Una colata di fango che causò la morte di 160 persone, 137 nella sola Sarno, e che rappresentò un momento di svolta nella gestione del rischio idrogeologico. Si avvicina il ventesimo anniversario della frana che, tra il 5 e il 6 maggio 1998, colpì i comuni di Sarno, Siano e Bracagliano in provincia di Salerno e Quindici, in provincia di Avellino. Territori “vulnerabili che erano esposti a possibili frane di tipo colata di fango per la particolare caratteristica del territorio”, spiega all’Adnkronos Francesco Peduto, presidente del Consiglio nazionale dei geologi.
“Nella zona – aggiunge Peduto – ci sono versanti montuosi fatti di rocce dure, da calcari, sulle quali si sono deposte nel tempo le ceneri e le piroclasti degli edifici vulcanici dell’area napoletana, sia del Vesuvio che dei Campi Flegrei. Nel 1998 si è verificata una particolare concomitanza negativa: ha piovuto tanto in un momento in cui le falde, dopo l’inverno, erano già in crisi. La pioggia ha reso meno coerenti i terreni di quei versanti ed è successo quello che non doveva succedere”.

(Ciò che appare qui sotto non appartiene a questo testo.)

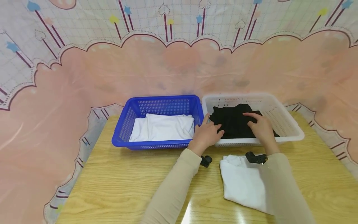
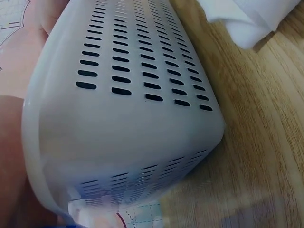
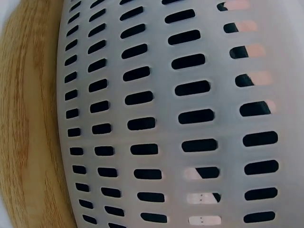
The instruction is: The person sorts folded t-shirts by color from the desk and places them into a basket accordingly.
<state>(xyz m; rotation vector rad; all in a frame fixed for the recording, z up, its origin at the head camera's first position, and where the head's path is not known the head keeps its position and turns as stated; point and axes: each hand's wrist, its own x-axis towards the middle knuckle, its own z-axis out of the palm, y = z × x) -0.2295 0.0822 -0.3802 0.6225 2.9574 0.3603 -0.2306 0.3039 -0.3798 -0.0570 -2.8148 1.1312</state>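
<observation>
A black folded garment (image 1: 233,123) lies in the white plastic basket (image 1: 291,137) in the head view. My left hand (image 1: 206,134) is over the basket's front left corner, fingers spread at the garment's left edge. In the left wrist view, part of that hand (image 2: 12,161) shows beside the basket rim (image 2: 31,142). My right hand (image 1: 261,127) reaches over the front rim, thumb and forefinger apart above the garment's right side. The right wrist view shows only the slotted basket wall (image 3: 166,133), with dark cloth behind its slots; the hand is out of that view.
A blue basket (image 1: 120,144) holding folded white cloth (image 1: 167,127) stands left against the white one. Another folded white cloth (image 1: 243,183) lies on the wooden table (image 1: 117,186) in front, partly under the right forearm. A patterned curtain (image 1: 156,71) hangs behind.
</observation>
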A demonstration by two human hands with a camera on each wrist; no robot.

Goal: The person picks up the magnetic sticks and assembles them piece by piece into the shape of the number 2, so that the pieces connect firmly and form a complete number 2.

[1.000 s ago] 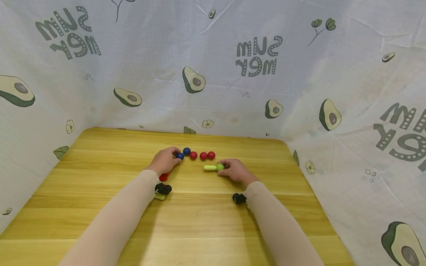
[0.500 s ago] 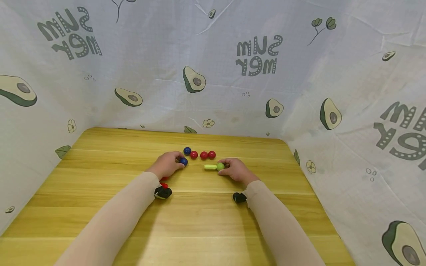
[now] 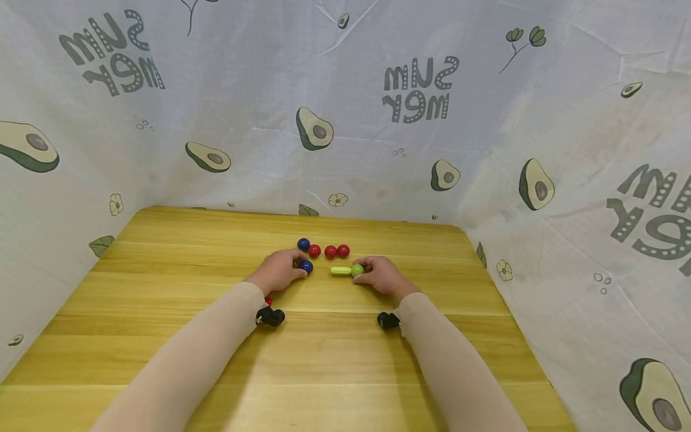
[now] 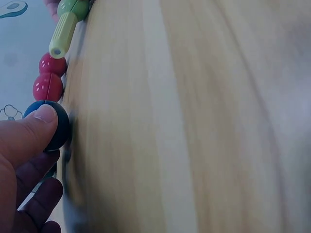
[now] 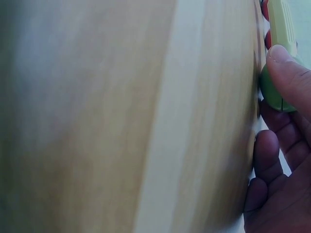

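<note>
My left hand (image 3: pixel 280 270) pinches a dark blue ball (image 3: pixel 306 267) between thumb and fingers, just over the table. In the left wrist view the thumb lies across that blue ball (image 4: pixel 59 127). To the right, my right hand (image 3: pixel 382 276) pinches a green ball (image 3: pixel 357 270). A pale yellow-green ribbed stick (image 3: pixel 341 271) is joined to the green ball and points left at the blue one, with a gap between them. In the right wrist view the thumb presses the green ball (image 5: pixel 273 91) below the stick (image 5: pixel 281 24).
Behind the hands sit another blue ball (image 3: pixel 303 244) and three red balls (image 3: pixel 314 251) in a loose row. A bit of a red piece (image 3: pixel 268 301) shows by the left wrist, mostly hidden. A printed cloth (image 3: pixel 372 162) hangs behind the wooden table (image 3: pixel 335 372).
My left hand has drawn the blue ball away from the row, toward me and to the right, nearer the stick's free end. My right hand has stayed almost still.
</note>
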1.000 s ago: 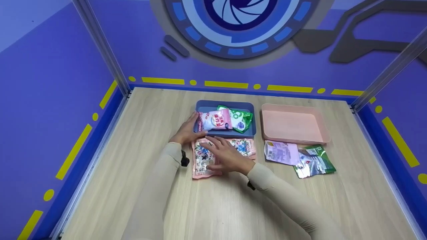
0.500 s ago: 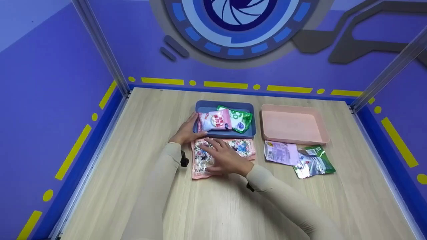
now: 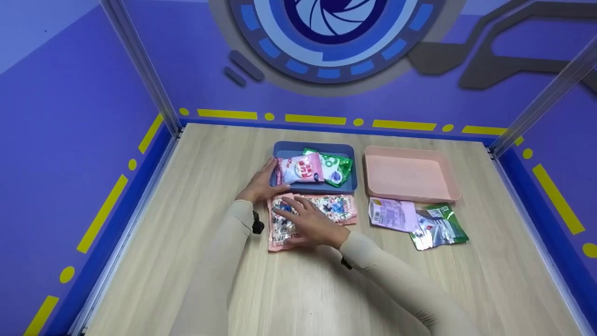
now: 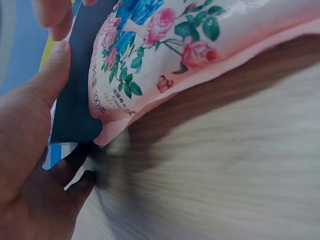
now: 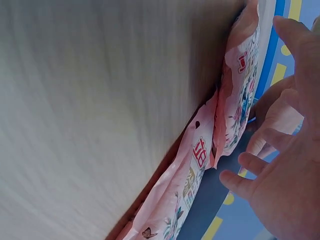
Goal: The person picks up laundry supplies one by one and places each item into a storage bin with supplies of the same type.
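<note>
My left hand (image 3: pixel 260 185) grips the front left corner of a blue tray (image 3: pixel 322 188), thumb along the front wall and fingers at the side. Inside the tray, a pink and white packet (image 3: pixel 298 169) overlaps a green and white packet (image 3: pixel 339 171). Two pink floral packets lie before it: the left floral packet (image 3: pixel 279 231) runs toward me, and the right floral packet (image 3: pixel 343 208) lies along the tray front. Fingers spread, my right hand (image 3: pixel 319 226) hovers over them with nothing in its grasp. Printed roses show on a floral packet (image 4: pixel 185 45) in the left wrist view.
A pink tray (image 3: pixel 410 175) stands right of the blue one. In front of it, a lavender packet (image 3: pixel 394 213) overlaps a green and silver packet (image 3: pixel 443 226). Blue walls (image 3: pixel 186 56) enclose the wooden table (image 3: pixel 303 289) at the back and sides.
My right hand has shifted slightly left and toward me above the floral packets. The left hand, both trays and the packets have stayed in place.
</note>
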Demonstrator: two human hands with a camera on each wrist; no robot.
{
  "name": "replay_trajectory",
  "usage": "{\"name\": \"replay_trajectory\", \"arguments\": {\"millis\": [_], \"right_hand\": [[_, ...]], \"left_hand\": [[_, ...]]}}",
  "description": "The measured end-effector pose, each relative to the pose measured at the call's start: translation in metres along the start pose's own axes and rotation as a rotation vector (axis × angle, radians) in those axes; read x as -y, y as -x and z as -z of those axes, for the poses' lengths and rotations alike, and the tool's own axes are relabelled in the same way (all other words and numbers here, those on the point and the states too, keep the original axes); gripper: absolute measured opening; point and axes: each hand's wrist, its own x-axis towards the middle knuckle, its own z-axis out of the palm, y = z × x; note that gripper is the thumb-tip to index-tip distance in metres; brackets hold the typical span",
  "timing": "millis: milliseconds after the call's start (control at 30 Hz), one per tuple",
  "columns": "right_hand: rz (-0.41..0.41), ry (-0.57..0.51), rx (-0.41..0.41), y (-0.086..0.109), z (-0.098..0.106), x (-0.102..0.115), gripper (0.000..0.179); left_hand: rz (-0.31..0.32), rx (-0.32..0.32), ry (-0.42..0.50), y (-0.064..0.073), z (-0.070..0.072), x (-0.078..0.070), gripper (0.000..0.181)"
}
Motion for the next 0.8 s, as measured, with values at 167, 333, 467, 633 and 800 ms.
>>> {"name": "replay_trajectory", "arguments": {"millis": [167,333,467,633,800], "right_hand": [[-0.004,-0.002,0.027,-0.0004,-0.0025,0.0018,0.089],[-0.026,-0.013,0.064,-0.0004,-0.0054,0.0019,0.087],[-0.038,-0.001,0.098,0.0001,-0.0059,0.0019,0.083],[-0.017,0.03,0.104,0.0005,-0.0044,0.0021,0.077],[-0.015,0.031,0.102,0.001,-0.005,0.0011,0.073]], "left_hand": [[-0.009,0.007,-0.003,0.0007,0.0012,-0.0019,0.104],[-0.014,0.008,-0.008,0.0,0.0013,-0.0021,0.103],[-0.007,0.004,-0.005,-0.0008,0.001,-0.0015,0.104],[-0.015,0.0,0.001,-0.0006,0.0011,-0.0014,0.103],[-0.016,0.001,0.009,0.0007,0.0015,-0.0023,0.103]]}}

In occasione del ventennale della tragedia, il Consiglio nazionale dei Geologi, insieme all’Ordine dei Geologi della Campania e all’Associazione italiana di geologia applicata, ha organizzato un convegno dal titolo “20 anni dopo Sarno: cosa è cambiato” che si terrà il prossimo 5 maggio al Grand Hotel di Salerno.